Helen tapped her bottom lip and hummed when she thought. No one in class had seen her do that because Mr. Gimbal’s curriculum never made her ponder. “Is it one of them fancy co-ops from the cities?”

“You mean the condos?”

“Whatever you call it.”

“Yeah, one of them. The lady who forgot about her tub is all the way at the top. And you know what water does.”

Helen grabbed a smaller stick and poked at a group of minnows swimming above the slick mud. “Finds a way. I suppose I’d check on the lady first, see if she’s confused you know? Those places have lords who run them. I’d let them know.”

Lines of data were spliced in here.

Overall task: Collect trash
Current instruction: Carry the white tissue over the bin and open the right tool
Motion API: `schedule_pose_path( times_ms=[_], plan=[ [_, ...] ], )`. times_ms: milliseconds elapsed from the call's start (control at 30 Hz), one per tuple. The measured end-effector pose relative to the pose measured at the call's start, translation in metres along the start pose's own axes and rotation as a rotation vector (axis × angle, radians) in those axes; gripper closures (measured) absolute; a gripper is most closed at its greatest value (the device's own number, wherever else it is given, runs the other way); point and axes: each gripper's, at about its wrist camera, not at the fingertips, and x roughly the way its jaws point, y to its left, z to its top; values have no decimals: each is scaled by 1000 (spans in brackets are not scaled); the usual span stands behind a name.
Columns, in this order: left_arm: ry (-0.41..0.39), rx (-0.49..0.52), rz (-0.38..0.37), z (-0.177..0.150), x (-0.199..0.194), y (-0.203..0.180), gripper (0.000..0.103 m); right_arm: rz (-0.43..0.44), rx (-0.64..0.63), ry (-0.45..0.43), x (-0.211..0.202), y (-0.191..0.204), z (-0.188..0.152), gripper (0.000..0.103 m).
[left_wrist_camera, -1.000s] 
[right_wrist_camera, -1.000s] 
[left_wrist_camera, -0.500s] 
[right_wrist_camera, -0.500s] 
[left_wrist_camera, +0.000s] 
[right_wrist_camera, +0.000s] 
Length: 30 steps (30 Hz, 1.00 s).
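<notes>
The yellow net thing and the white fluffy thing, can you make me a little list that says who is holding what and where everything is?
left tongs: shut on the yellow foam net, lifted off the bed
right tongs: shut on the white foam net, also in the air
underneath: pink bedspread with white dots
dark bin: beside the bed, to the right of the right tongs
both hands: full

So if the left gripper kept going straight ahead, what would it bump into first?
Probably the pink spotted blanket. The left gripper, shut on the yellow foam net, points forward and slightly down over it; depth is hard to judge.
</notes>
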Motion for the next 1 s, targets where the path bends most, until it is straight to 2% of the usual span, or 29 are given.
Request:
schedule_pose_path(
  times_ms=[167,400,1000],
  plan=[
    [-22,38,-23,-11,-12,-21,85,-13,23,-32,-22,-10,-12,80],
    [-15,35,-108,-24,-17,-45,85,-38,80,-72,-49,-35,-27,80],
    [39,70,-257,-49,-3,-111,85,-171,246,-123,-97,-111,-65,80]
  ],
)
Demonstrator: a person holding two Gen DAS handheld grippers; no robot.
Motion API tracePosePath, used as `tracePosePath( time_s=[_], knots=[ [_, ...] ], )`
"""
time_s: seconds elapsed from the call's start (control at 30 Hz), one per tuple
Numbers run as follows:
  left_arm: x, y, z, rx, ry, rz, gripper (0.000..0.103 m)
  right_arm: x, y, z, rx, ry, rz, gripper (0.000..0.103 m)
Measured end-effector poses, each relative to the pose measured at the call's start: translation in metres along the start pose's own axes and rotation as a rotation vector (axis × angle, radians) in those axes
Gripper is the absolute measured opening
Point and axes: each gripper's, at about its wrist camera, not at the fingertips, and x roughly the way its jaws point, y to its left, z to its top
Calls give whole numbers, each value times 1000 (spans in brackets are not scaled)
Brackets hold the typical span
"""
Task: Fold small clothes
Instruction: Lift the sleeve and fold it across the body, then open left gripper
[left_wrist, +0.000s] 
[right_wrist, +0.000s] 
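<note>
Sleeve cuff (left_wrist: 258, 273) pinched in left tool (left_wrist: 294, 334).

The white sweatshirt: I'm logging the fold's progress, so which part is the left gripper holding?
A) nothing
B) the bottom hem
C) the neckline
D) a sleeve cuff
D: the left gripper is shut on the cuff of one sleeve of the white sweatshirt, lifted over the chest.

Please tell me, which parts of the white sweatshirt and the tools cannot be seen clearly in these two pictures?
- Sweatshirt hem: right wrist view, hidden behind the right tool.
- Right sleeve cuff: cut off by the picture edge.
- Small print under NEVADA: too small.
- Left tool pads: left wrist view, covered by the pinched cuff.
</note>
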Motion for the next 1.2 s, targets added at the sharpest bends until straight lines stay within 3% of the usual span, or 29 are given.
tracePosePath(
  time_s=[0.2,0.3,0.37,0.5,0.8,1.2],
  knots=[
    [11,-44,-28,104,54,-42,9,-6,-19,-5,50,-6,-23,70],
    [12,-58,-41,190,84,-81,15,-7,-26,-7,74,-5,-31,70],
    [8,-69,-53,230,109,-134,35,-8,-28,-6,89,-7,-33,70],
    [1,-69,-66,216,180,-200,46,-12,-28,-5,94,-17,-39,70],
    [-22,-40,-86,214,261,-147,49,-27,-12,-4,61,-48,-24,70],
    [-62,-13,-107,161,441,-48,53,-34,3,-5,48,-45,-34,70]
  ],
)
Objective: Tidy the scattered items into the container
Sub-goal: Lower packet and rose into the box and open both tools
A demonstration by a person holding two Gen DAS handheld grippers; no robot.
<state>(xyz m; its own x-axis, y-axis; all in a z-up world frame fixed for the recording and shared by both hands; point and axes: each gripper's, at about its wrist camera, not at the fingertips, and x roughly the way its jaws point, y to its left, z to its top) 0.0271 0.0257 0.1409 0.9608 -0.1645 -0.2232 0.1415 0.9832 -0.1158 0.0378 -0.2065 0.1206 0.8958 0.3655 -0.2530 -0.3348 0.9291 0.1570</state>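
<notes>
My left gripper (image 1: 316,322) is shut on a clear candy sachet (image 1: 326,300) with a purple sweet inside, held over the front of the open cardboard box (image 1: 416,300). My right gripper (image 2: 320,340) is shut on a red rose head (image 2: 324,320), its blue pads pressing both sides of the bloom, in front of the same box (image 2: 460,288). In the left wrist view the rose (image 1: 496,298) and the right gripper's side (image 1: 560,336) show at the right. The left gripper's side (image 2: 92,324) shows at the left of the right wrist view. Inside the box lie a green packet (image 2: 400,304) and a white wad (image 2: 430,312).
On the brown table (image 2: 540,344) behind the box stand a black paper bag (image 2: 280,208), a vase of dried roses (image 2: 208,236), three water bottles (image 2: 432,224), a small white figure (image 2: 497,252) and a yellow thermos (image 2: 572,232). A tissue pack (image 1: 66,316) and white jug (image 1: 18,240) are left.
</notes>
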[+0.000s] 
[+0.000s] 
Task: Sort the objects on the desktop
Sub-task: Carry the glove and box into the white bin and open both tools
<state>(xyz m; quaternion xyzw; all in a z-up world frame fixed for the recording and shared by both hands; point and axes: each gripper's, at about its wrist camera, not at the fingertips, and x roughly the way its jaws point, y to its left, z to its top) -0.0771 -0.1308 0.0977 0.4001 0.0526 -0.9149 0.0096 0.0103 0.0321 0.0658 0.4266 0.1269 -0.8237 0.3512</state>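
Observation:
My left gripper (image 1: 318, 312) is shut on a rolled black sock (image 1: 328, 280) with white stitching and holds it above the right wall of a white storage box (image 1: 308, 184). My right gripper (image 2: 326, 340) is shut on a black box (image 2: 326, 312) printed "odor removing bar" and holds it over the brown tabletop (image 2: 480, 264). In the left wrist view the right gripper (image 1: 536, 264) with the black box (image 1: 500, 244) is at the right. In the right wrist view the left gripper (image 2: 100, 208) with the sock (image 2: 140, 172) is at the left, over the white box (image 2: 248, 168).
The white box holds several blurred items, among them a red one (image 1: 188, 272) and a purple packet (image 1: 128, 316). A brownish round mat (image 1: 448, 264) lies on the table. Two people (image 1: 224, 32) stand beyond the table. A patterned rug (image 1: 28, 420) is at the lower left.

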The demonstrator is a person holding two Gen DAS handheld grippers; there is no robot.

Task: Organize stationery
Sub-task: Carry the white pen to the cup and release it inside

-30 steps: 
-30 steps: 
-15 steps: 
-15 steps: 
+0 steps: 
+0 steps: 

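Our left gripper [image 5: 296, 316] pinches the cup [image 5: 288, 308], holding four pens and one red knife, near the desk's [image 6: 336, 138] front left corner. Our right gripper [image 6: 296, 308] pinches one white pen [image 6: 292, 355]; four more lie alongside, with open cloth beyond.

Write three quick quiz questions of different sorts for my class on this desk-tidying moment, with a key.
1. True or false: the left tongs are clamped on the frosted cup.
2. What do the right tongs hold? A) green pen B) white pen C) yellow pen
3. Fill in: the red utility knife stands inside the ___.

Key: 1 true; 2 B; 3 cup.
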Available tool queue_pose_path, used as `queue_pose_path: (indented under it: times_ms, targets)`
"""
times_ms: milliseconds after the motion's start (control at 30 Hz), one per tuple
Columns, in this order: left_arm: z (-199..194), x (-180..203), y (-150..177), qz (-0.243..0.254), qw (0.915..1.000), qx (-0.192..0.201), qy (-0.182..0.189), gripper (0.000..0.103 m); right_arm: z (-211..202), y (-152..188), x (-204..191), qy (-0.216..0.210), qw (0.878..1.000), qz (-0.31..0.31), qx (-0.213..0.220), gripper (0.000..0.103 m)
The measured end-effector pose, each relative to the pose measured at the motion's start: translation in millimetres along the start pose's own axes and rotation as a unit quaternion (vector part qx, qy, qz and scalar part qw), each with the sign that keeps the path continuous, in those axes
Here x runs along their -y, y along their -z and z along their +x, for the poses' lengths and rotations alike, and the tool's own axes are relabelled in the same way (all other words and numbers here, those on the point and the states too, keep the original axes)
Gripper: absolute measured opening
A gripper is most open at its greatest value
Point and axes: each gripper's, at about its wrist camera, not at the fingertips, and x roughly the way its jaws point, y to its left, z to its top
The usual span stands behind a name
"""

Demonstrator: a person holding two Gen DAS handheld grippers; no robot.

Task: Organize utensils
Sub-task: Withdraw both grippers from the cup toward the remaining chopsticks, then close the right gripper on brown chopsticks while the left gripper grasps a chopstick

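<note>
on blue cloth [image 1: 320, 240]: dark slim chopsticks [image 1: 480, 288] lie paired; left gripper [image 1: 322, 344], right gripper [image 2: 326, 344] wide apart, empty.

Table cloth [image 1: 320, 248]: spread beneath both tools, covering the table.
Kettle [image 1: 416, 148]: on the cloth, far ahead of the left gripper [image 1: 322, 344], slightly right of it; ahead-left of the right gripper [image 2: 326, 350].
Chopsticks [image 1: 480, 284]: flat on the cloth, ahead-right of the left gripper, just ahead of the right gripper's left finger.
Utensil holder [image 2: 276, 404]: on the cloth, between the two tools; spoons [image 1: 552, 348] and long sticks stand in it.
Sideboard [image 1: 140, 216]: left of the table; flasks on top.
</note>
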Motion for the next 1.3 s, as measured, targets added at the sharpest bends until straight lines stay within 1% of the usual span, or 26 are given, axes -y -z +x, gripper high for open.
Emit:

Laura was kind. She didn’t make faces when Helen showed her ignorance. “Landlords, sis. And I think that’s what I’d do, too. Damn sure wouldn’t call dad. He’d somehow blame it on me and drive all night and day with his toolbox in tow. Just to give it one look and say, ‘Well, dammit, if I’d known it was this big, I would’ve just called maintenance.’ And I’d say, ‘Shit, dad, I told you it was as big as a fucking bathtub.’”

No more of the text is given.